By the time of the Depression, Volumnia Farm already had (besides sugarcane) a milk and egg operation, but beginning about 1927 it diversified farther into a truck crop operation, supplying vegetables for the grocery stores in New Orleans. Potatoes, snap beans, cabbage, okra, corn and sweet potatoes were the main vegetables grown and shipped on Mondays and Fridays to the French market in New Orleans.

Every Sunday and Thursday the old 1928 Chevy truck was loaded with produce and it took all evening and much of the night to reach the New Orleans French Market. There they would rent a stall in the French market to park the truck, and at first light grocery store owners would secure from the farmers the vegetables that they needed. There were no super markets in New Orleans; rather, corner grocery stores. Almost every city block had a grocery store, and the store owners would come around. Sometimes a dozen or so would be in a bidding war with the farmers heckling over the price. Back in those days many families didn’t have a car and those that did had only one that the husband took to work leaving the housewife to have to walk to get groceries.

The personal sacrifice and physical effort to grow, harvest and get the produce to market was a monumental effort. There was very little mechanization, and all the harvest had to be done by hand.

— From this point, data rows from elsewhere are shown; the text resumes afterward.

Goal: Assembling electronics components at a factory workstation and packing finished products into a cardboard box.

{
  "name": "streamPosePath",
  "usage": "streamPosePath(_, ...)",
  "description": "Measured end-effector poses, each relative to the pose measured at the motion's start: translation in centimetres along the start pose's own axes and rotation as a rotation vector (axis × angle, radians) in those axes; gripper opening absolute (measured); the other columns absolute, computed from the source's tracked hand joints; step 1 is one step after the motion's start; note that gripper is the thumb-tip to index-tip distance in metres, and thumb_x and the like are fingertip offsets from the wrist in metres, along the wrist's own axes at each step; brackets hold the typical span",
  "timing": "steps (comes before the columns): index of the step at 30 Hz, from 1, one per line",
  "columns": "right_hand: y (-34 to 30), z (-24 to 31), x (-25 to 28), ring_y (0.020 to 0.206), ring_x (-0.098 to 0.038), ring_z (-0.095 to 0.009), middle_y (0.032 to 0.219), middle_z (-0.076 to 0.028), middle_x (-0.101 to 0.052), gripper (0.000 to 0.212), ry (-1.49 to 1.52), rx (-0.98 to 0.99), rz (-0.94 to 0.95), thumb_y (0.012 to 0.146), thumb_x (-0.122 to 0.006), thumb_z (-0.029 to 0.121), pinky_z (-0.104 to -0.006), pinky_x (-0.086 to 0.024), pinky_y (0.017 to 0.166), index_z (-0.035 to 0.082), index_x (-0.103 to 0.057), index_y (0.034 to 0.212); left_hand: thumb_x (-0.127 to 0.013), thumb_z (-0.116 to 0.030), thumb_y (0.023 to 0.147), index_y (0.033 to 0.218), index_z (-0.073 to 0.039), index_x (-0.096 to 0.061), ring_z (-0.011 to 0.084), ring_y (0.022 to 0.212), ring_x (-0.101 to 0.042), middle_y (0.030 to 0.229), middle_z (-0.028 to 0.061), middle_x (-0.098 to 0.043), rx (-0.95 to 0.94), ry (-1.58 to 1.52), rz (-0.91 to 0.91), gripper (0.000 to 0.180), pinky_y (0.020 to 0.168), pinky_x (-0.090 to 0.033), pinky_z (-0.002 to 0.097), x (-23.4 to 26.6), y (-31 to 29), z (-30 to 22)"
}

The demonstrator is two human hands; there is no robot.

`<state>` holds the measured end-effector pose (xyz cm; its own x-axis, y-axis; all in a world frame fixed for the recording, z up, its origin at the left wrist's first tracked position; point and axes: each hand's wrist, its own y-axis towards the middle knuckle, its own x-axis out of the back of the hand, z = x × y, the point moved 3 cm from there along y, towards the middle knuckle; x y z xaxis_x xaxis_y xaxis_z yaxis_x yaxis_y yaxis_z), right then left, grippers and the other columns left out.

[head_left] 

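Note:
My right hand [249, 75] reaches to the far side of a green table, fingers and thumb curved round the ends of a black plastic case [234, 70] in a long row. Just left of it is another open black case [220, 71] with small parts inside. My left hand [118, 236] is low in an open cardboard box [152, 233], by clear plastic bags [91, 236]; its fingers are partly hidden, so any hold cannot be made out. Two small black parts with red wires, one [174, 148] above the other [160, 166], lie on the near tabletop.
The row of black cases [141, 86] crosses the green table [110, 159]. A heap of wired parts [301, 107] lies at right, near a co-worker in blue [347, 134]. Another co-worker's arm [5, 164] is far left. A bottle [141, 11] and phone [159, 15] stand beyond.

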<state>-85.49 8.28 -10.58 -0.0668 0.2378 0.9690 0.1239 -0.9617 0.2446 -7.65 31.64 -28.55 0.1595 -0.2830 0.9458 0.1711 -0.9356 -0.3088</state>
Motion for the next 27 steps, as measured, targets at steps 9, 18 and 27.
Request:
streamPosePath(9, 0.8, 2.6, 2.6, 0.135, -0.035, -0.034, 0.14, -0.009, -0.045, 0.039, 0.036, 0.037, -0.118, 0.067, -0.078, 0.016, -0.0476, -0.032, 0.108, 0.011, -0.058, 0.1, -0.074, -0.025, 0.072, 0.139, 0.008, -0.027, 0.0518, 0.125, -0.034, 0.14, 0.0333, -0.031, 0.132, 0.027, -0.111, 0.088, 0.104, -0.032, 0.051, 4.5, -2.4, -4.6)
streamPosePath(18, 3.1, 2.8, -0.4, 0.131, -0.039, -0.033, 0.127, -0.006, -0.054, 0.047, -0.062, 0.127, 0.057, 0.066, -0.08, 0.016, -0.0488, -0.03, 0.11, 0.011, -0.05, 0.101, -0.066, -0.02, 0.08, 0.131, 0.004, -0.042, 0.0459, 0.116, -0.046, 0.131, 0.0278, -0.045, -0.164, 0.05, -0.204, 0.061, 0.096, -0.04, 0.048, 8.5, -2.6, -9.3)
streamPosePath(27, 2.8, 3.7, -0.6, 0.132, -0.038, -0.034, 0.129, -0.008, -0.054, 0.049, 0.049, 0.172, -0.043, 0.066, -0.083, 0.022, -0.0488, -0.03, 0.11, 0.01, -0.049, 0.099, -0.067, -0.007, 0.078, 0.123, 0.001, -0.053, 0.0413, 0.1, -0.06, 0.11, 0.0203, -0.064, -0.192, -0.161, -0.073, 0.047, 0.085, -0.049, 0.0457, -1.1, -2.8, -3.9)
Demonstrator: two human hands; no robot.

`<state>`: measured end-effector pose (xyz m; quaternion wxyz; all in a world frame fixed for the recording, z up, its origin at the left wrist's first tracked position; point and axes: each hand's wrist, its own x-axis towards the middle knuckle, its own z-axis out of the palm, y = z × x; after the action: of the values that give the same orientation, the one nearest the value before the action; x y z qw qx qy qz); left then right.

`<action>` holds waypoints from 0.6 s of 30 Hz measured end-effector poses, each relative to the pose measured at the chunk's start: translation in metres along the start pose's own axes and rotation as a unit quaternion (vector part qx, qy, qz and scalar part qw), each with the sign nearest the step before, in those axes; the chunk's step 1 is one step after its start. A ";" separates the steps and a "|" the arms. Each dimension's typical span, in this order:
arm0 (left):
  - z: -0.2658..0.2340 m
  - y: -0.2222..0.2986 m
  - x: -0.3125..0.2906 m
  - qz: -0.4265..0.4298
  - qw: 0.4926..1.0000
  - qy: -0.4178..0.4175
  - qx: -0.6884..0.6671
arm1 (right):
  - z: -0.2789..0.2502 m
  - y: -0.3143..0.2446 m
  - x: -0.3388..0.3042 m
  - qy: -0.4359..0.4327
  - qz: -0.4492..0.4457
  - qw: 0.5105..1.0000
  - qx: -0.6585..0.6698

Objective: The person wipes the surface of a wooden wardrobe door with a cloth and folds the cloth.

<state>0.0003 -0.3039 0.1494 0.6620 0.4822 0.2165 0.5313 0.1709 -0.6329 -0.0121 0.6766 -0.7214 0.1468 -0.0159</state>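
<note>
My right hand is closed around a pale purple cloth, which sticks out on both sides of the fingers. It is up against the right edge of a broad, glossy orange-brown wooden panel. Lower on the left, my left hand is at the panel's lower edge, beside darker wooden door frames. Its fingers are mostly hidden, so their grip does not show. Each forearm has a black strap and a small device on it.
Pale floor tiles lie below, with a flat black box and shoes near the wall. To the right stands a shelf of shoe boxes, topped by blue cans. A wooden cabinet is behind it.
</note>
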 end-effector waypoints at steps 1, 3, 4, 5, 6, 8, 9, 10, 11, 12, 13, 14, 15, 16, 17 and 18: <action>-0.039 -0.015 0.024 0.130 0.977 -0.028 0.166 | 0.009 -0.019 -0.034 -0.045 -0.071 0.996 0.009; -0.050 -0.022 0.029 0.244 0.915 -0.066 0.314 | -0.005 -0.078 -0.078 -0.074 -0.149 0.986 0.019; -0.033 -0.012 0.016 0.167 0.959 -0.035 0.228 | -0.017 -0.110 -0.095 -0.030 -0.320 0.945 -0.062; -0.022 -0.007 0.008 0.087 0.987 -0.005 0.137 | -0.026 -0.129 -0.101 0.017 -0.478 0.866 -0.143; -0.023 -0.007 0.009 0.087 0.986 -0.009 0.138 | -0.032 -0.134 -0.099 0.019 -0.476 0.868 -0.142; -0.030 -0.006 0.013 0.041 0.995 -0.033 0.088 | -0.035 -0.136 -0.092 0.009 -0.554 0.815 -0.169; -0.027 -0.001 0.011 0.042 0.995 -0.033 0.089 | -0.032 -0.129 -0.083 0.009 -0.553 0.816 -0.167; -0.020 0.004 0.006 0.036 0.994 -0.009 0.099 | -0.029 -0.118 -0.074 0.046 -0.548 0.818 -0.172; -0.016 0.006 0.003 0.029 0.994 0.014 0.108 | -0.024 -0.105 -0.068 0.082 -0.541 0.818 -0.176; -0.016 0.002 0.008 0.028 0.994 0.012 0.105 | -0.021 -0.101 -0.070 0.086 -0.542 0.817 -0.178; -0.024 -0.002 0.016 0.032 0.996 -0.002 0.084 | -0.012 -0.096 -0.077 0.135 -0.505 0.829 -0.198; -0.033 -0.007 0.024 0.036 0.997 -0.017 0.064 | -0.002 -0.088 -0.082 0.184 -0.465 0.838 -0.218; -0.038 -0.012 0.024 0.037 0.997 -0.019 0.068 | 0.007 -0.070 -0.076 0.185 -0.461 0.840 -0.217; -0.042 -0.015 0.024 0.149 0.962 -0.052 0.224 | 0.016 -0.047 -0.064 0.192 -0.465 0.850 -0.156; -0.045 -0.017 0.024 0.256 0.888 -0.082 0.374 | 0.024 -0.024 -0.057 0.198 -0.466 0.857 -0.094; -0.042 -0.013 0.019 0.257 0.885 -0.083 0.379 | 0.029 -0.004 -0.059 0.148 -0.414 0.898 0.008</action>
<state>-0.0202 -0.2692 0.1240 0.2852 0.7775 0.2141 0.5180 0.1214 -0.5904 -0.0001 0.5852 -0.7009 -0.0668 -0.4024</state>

Imagine picking vegetables in the hot sun most of the day, then loading them into a truck and driving all night to New Orleans, spending the day selling them, then driving back to Terrebonne parish, experiencing numerous flat tires that had to be fixed by hand with a hand air pump, and mechanical problems. But people had to do whatever was necessary to save the family farm. It was a duty understood.

In 1913 Chevrolet began producing cars and by 1918 the first Chevrolet truck was available. It was produced in chassis only and the customer had to build the body and that is why the wooden body is so crude; it was probably homemade by a local wagon maker; the first complete factory that built truck was not produced until 1931. This farm truck had a one-ton hauling capacity and a 36 horse power overhead valve engine.